Where does the string "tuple" occur in the records below? Copy every line that holds it.

(Collected data entries)
· · ·

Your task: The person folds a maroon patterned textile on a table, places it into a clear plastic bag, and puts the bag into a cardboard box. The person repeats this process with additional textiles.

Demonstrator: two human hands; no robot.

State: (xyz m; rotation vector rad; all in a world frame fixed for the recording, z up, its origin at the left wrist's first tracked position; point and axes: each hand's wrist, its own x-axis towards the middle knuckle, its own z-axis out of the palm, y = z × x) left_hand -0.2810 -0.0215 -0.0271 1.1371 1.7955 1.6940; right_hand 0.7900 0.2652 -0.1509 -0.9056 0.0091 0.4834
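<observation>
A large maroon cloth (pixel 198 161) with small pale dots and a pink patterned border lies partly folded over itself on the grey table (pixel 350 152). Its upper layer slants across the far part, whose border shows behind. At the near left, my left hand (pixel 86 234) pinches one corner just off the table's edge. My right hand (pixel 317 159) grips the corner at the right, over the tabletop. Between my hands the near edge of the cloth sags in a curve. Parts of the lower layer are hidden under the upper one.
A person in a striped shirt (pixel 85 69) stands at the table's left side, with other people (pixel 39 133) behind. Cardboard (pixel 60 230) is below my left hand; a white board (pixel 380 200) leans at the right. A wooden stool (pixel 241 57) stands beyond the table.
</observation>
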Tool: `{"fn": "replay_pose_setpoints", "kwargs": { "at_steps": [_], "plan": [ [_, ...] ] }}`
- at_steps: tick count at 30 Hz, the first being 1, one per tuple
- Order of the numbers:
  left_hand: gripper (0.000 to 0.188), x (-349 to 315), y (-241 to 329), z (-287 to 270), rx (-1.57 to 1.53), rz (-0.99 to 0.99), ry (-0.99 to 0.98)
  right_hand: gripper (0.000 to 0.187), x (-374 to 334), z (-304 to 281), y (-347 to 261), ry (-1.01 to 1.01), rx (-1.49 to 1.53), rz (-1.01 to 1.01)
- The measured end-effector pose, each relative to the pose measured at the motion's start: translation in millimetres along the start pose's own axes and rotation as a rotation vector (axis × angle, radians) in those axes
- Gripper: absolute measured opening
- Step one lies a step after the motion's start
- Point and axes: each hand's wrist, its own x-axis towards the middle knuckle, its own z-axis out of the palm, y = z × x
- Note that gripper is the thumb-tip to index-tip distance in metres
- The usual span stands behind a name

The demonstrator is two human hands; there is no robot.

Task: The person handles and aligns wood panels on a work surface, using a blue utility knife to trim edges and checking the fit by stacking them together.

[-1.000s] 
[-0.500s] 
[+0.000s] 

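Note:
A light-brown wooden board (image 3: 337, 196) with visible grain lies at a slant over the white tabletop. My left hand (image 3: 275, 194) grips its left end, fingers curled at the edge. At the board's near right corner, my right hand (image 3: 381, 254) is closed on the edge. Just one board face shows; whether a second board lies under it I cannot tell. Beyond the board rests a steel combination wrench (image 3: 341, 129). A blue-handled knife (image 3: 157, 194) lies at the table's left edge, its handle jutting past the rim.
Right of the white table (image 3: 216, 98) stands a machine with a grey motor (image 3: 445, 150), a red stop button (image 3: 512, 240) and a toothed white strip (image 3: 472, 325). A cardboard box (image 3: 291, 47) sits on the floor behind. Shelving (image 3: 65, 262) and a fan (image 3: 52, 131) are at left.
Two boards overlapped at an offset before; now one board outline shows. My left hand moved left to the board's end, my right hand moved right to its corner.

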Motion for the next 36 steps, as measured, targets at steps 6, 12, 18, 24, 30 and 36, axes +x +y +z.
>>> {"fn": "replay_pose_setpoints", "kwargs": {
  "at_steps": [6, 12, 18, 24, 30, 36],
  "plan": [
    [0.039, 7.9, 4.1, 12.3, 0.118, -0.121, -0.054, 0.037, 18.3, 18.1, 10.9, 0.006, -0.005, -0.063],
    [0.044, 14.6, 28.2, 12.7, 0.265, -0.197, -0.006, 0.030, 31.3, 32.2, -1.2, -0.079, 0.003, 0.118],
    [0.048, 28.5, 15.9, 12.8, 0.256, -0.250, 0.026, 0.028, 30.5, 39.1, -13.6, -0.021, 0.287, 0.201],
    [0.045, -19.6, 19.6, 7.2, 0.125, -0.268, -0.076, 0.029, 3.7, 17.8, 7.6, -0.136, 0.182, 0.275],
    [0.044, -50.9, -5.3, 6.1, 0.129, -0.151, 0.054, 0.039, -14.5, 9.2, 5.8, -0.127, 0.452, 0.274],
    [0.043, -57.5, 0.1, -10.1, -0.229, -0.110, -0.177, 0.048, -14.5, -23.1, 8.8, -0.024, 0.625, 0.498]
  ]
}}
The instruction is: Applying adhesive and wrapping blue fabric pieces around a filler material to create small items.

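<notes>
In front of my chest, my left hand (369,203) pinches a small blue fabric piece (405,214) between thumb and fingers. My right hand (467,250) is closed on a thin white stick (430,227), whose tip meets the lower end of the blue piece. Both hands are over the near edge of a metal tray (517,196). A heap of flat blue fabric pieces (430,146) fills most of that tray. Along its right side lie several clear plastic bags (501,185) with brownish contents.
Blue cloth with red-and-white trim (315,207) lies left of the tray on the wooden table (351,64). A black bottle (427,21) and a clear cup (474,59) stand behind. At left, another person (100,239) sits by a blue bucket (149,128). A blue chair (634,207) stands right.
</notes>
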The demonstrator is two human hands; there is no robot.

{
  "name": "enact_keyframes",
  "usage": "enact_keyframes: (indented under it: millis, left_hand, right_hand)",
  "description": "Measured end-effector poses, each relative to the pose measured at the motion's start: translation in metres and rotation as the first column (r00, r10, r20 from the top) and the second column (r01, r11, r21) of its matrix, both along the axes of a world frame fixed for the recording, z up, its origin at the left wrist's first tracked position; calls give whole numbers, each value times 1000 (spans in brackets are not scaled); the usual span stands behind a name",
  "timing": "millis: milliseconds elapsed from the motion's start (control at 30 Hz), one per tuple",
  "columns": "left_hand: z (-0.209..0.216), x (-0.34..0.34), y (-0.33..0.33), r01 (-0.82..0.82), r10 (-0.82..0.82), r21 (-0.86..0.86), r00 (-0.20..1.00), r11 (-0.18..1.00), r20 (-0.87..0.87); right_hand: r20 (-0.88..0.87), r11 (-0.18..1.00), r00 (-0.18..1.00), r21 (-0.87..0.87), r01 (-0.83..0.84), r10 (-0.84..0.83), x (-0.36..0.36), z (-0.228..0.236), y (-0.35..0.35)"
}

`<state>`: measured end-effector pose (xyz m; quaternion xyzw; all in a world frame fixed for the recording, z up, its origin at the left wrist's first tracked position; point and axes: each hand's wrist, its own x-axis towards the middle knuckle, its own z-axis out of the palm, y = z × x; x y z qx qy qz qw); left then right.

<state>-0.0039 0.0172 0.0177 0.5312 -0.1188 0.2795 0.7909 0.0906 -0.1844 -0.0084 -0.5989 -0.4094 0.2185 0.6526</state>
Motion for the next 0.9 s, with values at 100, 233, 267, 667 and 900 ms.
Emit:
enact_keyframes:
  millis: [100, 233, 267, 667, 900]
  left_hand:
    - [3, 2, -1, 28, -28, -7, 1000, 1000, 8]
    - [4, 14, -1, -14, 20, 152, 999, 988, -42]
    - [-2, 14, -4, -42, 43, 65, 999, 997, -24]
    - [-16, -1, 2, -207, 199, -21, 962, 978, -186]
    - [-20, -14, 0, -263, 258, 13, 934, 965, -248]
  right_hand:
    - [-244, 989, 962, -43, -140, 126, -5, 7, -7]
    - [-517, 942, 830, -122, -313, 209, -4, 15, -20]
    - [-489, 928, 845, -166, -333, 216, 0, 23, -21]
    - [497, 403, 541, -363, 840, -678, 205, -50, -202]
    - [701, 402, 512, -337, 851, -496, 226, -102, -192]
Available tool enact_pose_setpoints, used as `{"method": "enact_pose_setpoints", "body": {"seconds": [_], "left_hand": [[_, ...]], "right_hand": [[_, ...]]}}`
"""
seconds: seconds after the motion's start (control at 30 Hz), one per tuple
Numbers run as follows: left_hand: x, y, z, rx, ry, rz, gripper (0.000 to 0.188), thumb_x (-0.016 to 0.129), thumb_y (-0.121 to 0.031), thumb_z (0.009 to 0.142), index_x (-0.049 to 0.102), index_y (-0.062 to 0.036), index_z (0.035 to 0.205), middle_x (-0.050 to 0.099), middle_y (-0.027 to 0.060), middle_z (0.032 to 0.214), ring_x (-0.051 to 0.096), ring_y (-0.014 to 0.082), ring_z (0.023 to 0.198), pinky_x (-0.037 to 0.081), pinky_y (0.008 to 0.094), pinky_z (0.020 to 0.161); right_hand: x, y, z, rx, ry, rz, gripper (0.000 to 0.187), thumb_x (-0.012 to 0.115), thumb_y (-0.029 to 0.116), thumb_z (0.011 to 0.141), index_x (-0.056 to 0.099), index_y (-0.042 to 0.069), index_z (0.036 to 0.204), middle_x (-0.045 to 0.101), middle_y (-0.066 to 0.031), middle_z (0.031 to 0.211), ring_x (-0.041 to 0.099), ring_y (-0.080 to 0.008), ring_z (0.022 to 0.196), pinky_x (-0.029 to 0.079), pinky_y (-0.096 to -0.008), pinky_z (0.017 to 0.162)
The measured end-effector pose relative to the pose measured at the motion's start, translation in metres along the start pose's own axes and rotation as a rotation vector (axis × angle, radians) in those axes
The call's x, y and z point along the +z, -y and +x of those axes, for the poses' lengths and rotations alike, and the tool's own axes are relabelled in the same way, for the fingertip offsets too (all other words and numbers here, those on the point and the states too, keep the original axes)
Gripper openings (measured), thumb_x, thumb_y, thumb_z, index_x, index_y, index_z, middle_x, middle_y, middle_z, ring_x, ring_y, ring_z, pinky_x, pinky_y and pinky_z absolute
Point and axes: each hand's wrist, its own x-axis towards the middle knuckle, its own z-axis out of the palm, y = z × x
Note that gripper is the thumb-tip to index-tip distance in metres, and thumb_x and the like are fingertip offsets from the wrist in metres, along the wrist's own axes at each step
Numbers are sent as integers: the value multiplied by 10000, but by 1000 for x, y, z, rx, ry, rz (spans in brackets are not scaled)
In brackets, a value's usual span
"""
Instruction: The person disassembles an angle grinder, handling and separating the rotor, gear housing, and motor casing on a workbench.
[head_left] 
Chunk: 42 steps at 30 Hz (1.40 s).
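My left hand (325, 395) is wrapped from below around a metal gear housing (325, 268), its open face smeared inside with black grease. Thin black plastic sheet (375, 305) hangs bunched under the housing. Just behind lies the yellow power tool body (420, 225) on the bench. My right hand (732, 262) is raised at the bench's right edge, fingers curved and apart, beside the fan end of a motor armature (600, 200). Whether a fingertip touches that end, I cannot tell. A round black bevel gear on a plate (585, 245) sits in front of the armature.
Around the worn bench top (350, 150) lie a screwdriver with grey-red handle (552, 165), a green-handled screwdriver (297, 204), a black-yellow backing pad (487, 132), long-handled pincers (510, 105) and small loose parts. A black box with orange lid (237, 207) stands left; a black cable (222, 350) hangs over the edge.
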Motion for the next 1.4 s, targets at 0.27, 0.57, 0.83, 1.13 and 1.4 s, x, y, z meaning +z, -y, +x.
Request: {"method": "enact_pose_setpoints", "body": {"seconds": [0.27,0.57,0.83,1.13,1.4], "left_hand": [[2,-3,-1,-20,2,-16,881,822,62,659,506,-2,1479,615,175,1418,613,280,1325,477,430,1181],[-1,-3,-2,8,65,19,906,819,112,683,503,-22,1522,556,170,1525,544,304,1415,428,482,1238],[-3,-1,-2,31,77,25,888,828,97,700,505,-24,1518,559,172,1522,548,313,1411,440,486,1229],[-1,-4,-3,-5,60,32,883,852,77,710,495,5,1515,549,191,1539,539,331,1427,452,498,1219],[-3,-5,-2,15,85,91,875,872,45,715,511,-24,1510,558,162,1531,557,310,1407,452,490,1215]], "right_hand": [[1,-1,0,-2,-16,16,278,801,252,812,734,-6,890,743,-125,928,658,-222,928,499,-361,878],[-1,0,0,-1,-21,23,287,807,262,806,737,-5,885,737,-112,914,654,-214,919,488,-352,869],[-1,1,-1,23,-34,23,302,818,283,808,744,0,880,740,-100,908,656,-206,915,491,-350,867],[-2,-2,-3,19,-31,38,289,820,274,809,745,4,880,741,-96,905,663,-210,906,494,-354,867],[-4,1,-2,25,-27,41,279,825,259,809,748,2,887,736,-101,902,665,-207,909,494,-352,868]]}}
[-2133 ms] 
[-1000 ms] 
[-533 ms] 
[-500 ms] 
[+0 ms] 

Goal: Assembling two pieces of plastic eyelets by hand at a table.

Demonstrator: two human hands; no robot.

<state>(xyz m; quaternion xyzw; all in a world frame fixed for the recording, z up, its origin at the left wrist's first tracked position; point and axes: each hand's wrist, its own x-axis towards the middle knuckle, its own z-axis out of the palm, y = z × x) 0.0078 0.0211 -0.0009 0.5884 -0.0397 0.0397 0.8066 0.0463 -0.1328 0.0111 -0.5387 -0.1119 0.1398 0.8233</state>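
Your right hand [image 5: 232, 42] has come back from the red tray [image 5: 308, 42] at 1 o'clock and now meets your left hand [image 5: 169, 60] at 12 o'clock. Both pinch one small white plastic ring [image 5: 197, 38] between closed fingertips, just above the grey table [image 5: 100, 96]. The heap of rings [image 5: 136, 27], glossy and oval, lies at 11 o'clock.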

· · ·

*Response box:*
- at_steps: tick count at 30 Hz, the first being 1, one per tuple
  "timing": "millis: milliseconds elapsed from the motion's start (control at 30 Hz), one per tuple",
seconds: seconds after the motion's start (control at 30 Hz), one per tuple

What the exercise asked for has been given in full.